身代わり姫
「では、マチホ国を許せというのか。理由はどうあれ、私は騙されたままではおれん!」


「それは国王の好きにしなよ。ただ、レオノーラの処刑は、無しだ。レオノーラは利用されただけだからな」


国王はリュアネスの影でおどおどしているレオノーラを見て、言いました。


「……ふむ。そなたのした事は許されん。
が、王子を救ったのであれば、我が国の大事な恩人でもある。

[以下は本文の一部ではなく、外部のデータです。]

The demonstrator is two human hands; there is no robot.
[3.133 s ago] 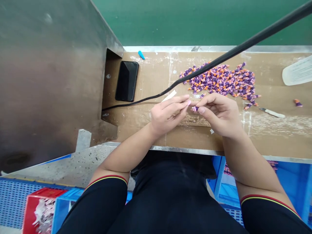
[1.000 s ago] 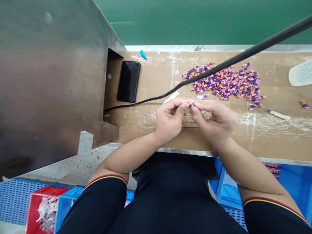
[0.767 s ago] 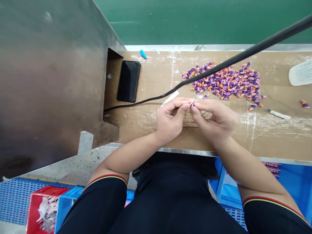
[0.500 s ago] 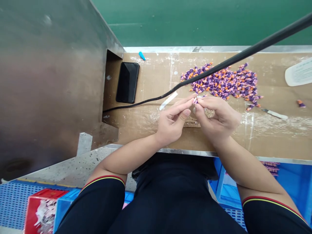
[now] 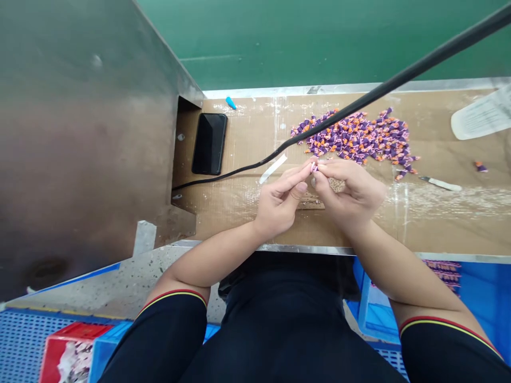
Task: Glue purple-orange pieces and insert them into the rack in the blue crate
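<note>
I see brown bench (image 5: 439, 229). Pile (image 5: 359, 139) lies at far side, probably for short reach. Right hand (image 5: 353, 194) clamped on piece (image 5: 315, 168), thumb and forefinger. Left hand (image 5: 279, 205): fingertips at piece, thumb apart; gripping, I cannot tell. Piece sits between 2 hands, likely braced because tiny.

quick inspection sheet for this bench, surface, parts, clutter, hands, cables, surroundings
Surface: brown worktop, whitish marks.
Parts: small purple piece, held; purple-and-orange pile beyond it.
Clutter: phone, blue cone, white strip, white-handled knife.
Hands: right hand pinches the small purple piece; left hand at it, grip unclear.
Cables: black cable crosses the view, overlapping the pile.
Surroundings: metal cabinet at left, green wall behind, red bin and blue bin below.
</note>
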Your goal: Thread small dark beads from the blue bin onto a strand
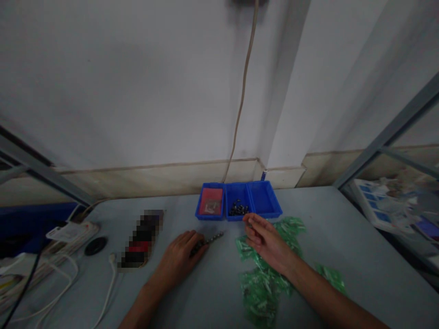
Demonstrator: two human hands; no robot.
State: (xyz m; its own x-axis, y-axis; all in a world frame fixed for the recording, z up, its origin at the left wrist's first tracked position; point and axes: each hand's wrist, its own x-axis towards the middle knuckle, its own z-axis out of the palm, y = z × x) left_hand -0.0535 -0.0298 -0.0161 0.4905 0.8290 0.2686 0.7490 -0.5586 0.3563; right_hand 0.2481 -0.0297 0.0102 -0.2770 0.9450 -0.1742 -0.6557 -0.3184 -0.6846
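Note:
My left hand (183, 253) rests on the table, its fingers closed around a row of small, dark, shiny metal pieces (215, 237) that sticks out to the right. What joins the pieces is too small to tell. My right hand (264, 237) is raised in front of the blue bins, thumb and fingers pinched together; whatever lies between the fingertips cannot be made out. Just beyond those fingertips, the middle blue bin (230, 187) contains a small heap of dark metal parts (238, 209). Green plastic bags (259, 292) of small pieces lie beneath and beside my right forearm.
Left of the middle bin, another blue bin (198, 211) holds a red sheet and a small clear bag. A pixelated object (140, 240), a round black disc (96, 246) and white cables (111, 283) lie on the left. Metal frame bars (387, 132) flank the table.

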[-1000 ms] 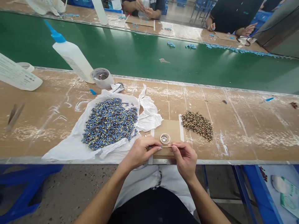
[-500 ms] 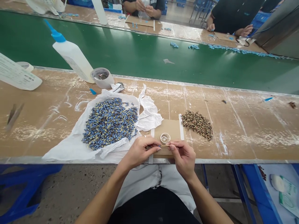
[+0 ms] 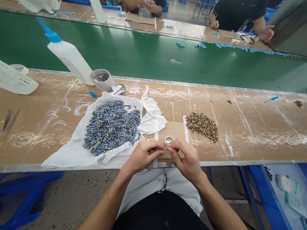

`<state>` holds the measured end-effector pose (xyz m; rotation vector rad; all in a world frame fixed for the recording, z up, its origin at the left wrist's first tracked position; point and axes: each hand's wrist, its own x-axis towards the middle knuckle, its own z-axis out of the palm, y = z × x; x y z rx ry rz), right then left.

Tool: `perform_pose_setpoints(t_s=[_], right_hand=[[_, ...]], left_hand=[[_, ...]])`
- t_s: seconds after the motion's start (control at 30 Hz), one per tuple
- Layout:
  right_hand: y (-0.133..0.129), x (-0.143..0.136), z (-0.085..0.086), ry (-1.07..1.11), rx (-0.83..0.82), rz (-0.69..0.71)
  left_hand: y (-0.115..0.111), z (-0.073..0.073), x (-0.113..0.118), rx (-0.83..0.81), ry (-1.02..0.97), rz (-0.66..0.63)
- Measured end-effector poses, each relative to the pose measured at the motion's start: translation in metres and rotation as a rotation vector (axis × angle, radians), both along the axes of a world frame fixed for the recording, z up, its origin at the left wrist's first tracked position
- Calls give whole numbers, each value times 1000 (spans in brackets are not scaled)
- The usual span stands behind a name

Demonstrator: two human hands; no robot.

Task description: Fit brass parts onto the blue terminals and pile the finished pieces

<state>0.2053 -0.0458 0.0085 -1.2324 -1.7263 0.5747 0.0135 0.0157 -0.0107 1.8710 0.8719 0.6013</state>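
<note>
Right grip (image 3: 185,156) closed on stick (image 3: 166,148)

Your two hands meet at the cardboard pad (image 3: 171,128), fingertips pinched on tiny stuff.

Your left hand (image 3: 144,155) pinches a small piece, mostly hidden by your fingers; your right hand (image 3: 188,159) grips a thin stick (image 3: 166,149), its end at the left fingertips. Dish (image 3: 169,139) sits on the pad just beyond them. Blue-and-yellow pile (image 3: 111,127) to your left on white cloth (image 3: 66,151), tissue (image 3: 153,116) between it and the pad. Brown pile (image 3: 202,126) just right of the pad. Behind the blue pile: blue-topped bottle (image 3: 72,60) beside a tape roll (image 3: 106,83). Green belt (image 3: 144,52) past the table (image 3: 240,127), two co-workers (image 3: 236,16) across it.
</note>
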Motion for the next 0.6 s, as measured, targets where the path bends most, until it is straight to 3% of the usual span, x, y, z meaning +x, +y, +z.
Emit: perform_pose_setpoints(t_s=[0.37,0.53,0.6], right_hand=[[2,0,1,14,-10,-8],[6,18,-5,98,48,-231],[8,21,-11,87,36,-256]], left_hand=[[1,-1,0,-1,-4,0],[0,-3,0,7,14,28],[0,-3,0,7,21,31]])
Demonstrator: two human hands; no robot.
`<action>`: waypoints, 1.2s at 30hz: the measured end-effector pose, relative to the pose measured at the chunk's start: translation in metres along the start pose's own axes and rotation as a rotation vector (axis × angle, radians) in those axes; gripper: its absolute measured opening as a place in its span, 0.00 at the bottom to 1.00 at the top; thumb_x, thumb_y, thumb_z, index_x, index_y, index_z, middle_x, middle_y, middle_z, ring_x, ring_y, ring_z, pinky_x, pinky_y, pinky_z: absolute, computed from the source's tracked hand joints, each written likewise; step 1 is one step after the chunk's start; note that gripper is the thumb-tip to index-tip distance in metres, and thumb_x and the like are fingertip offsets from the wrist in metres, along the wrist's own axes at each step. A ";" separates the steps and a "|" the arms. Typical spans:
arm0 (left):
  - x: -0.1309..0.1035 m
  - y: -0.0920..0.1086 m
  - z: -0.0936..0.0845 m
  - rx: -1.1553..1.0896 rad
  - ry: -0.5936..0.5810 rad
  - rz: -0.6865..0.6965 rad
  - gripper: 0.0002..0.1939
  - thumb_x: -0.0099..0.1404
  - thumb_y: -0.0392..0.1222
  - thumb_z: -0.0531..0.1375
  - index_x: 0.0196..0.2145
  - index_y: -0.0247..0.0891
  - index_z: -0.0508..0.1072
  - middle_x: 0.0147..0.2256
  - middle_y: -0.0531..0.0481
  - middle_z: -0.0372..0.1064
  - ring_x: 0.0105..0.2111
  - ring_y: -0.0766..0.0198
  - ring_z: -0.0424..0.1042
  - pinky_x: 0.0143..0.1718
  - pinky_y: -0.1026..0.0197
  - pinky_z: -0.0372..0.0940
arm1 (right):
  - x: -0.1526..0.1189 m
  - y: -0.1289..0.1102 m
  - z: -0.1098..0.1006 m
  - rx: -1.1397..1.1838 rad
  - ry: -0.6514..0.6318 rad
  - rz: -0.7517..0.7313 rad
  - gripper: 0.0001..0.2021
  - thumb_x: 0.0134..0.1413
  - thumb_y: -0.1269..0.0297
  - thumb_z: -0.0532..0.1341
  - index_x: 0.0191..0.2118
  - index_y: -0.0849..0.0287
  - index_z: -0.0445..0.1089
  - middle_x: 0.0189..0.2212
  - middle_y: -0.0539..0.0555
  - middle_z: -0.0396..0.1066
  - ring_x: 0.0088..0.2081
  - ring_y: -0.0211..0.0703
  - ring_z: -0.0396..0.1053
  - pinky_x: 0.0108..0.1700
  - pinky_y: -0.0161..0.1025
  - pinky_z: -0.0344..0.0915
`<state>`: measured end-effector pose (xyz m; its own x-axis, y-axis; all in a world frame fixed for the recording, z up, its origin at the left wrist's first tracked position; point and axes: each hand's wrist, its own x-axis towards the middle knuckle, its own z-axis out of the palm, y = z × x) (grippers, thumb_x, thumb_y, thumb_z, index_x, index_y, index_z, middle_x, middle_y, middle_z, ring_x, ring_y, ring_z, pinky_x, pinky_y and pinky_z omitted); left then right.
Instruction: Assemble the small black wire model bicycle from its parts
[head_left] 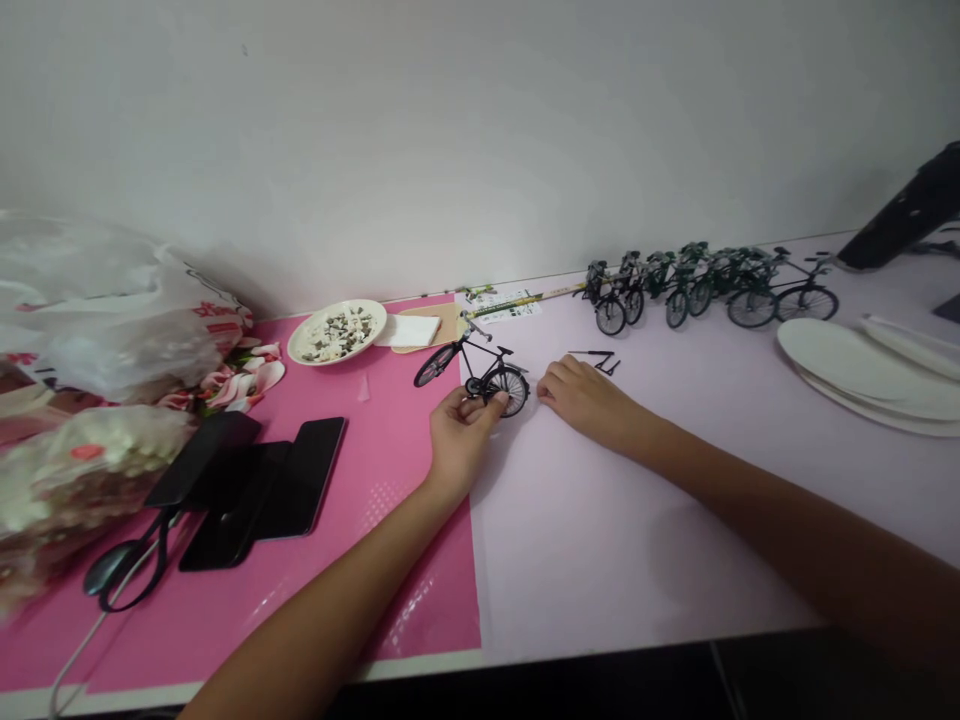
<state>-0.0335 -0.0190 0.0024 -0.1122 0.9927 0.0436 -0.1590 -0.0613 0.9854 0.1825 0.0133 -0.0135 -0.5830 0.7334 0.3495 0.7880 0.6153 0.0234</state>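
Observation:
My left hand (463, 435) grips a small black model bicycle (480, 365) by its lower part near the rear wheel. The bicycle is raised a little and tilted, its front wheel pointing left. Close to the rear wheel, on the right, is my right hand (577, 395), with its fingers curled together; whether something small is between them is hidden. Thin black parts (606, 364) lie on the table just behind my right hand.
Several finished-looking model bicycles (697, 280) stand along the wall at the back right, near white plates (862, 375). A plate of small parts (337, 333) sits back left. Black phones (304, 480), a cable and plastic bags (97, 320) occupy the left side.

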 end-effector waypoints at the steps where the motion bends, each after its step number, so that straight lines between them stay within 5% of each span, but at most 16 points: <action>1: 0.000 0.000 0.000 -0.003 0.001 -0.004 0.32 0.47 0.54 0.79 0.23 0.40 0.58 0.21 0.63 0.48 0.21 0.75 0.50 0.22 0.68 0.48 | 0.000 -0.001 0.002 -0.043 -0.004 -0.001 0.10 0.71 0.69 0.57 0.40 0.61 0.76 0.39 0.61 0.73 0.43 0.54 0.66 0.44 0.46 0.61; 6: -0.002 0.001 0.002 -0.026 0.010 -0.035 0.28 0.47 0.51 0.78 0.24 0.38 0.63 0.20 0.61 0.57 0.22 0.73 0.61 0.25 0.69 0.58 | -0.001 0.000 0.006 -0.095 0.008 0.015 0.12 0.72 0.69 0.54 0.39 0.62 0.74 0.37 0.62 0.72 0.42 0.55 0.65 0.43 0.48 0.60; 11: -0.003 -0.001 0.002 -0.012 0.002 -0.048 0.22 0.49 0.51 0.77 0.28 0.36 0.70 0.23 0.55 0.69 0.24 0.68 0.71 0.30 0.66 0.68 | -0.001 -0.004 0.000 0.232 0.155 0.065 0.11 0.74 0.69 0.51 0.38 0.57 0.66 0.39 0.59 0.69 0.42 0.53 0.64 0.45 0.48 0.62; 17: -0.008 0.001 0.005 0.057 -0.037 -0.048 0.18 0.50 0.46 0.76 0.29 0.35 0.74 0.25 0.50 0.75 0.24 0.66 0.73 0.26 0.66 0.66 | -0.003 -0.023 -0.003 0.479 0.284 -0.028 0.08 0.73 0.73 0.51 0.39 0.53 0.58 0.38 0.55 0.65 0.42 0.50 0.63 0.44 0.48 0.63; 36: -0.012 0.002 0.006 0.125 -0.087 -0.014 0.16 0.50 0.44 0.75 0.25 0.36 0.72 0.24 0.53 0.72 0.21 0.70 0.68 0.22 0.68 0.61 | -0.004 -0.027 -0.003 0.510 0.256 -0.046 0.12 0.70 0.78 0.50 0.37 0.52 0.54 0.37 0.54 0.63 0.41 0.50 0.60 0.43 0.49 0.62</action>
<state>-0.0263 -0.0306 0.0046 -0.0244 0.9990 0.0385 -0.0359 -0.0393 0.9986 0.1644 -0.0068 -0.0128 -0.4980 0.6480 0.5763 0.5306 0.7533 -0.3885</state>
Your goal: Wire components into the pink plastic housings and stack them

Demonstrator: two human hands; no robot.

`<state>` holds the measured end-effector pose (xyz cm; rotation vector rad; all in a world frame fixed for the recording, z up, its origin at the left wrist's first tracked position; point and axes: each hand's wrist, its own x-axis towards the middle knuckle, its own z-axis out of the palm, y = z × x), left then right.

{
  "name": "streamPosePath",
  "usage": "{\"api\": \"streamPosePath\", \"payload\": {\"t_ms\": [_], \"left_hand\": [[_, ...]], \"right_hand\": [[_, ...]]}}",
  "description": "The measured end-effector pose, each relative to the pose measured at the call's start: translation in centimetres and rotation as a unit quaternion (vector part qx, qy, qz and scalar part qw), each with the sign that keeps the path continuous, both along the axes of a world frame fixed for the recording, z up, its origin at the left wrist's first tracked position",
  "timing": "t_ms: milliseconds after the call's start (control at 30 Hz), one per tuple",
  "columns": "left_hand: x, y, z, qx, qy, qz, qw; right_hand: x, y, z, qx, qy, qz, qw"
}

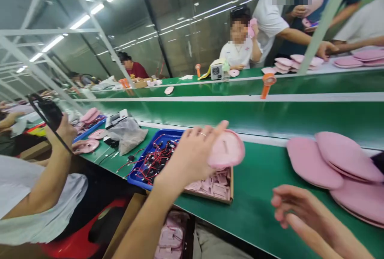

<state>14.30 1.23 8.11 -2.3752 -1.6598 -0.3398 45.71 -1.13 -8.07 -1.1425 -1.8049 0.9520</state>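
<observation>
My left hand (192,155) grips a pink oval plastic shell (231,149) by its left side, above a cardboard box of small pink parts (220,189). Just left of that box is a blue tray (136,177) full of black parts with red and black wires. Above the green bench top, my right hand (303,211) hangs with its fingers loosely bent and apart, and nothing shows in it. Nearest to it, on the right, lie several larger pink oval shells (318,163), partly stacked.
Behind the bench runs a green conveyor (270,119), with an orange handheld fan (267,85) on its far divider. A co-worker (42,195) sits at left beside a plastic bag (132,137). Below the bench edge is a box of pink shells (171,235). More people work across the line.
</observation>
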Motion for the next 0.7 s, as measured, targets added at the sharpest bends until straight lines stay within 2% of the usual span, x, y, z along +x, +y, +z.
{"api": "streamPosePath", "payload": {"t_ms": [67, 100, 167, 233, 300, 433, 567, 700], "left_hand": [[-1.3, 2.0, -0.7, -0.025, 0.036, 0.036, 0.998], [-1.6, 2.9, -1.3, -0.048, 0.051, 0.037, 0.997], [-1.5, 4.2, -2.4, -0.09, 0.071, 0.02, 0.993], [-1.0, 5.1, -3.1, -0.114, 0.081, 0.002, 0.99], [-0.3, 5.9, -3.1, -0.124, 0.082, -0.005, 0.989], [1.2, 6.5, -2.6, -0.13, 0.098, -0.005, 0.987], [2.4, 6.3, -2.6, -0.117, 0.095, -0.006, 0.989], [1.0, 5.9, -3.0, -0.095, 0.092, 0.029, 0.991]], "right_hand": [[-1.1, -1.1, 2.0, -0.067, 0.011, 0.04, 0.997], [-1.5, -1.4, 2.7, -0.066, 0.007, 0.042, 0.997], [-1.7, -1.3, 3.5, -0.004, -0.024, 0.012, 1.0], [-0.7, -0.5, 3.8, 0.08, -0.068, -0.061, 0.993], [1.2, 0.9, 4.1, 0.136, -0.106, -0.156, 0.973], [5.0, 5.7, 4.9, 0.165, -0.172, -0.311, 0.92], [6.6, 10.5, 4.4, 0.125, -0.268, -0.367, 0.882], [7.1, 12.3, 2.9, 0.073, -0.339, -0.384, 0.856]]}}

わかった、処刑は取り消そう」


レオノーラの顔がぱっと明るくなり、テーブルに額がつくぐらいに頭を下げました。


「ありがとうございます! 本当に、すみませんでした」


「いいからレオノーラも早くお食べよ。で、国王はマチホ国に戦を仕掛けたいのか?」


「いや、私は別に戦がしたい訳ではない。今回の出兵準備も、ナマタが言い出したことだったしな。
ただ、マチホ国からは、正式に謝罪なりをしてもらわねばならん。騙されたままでは国家の威信に関わるし、何より腹に据えかねる」


ふん、と鼻息を荒くした国王に、リュアネスはレオノーラのお皿に色々な料理を盛ってあげながら言いました。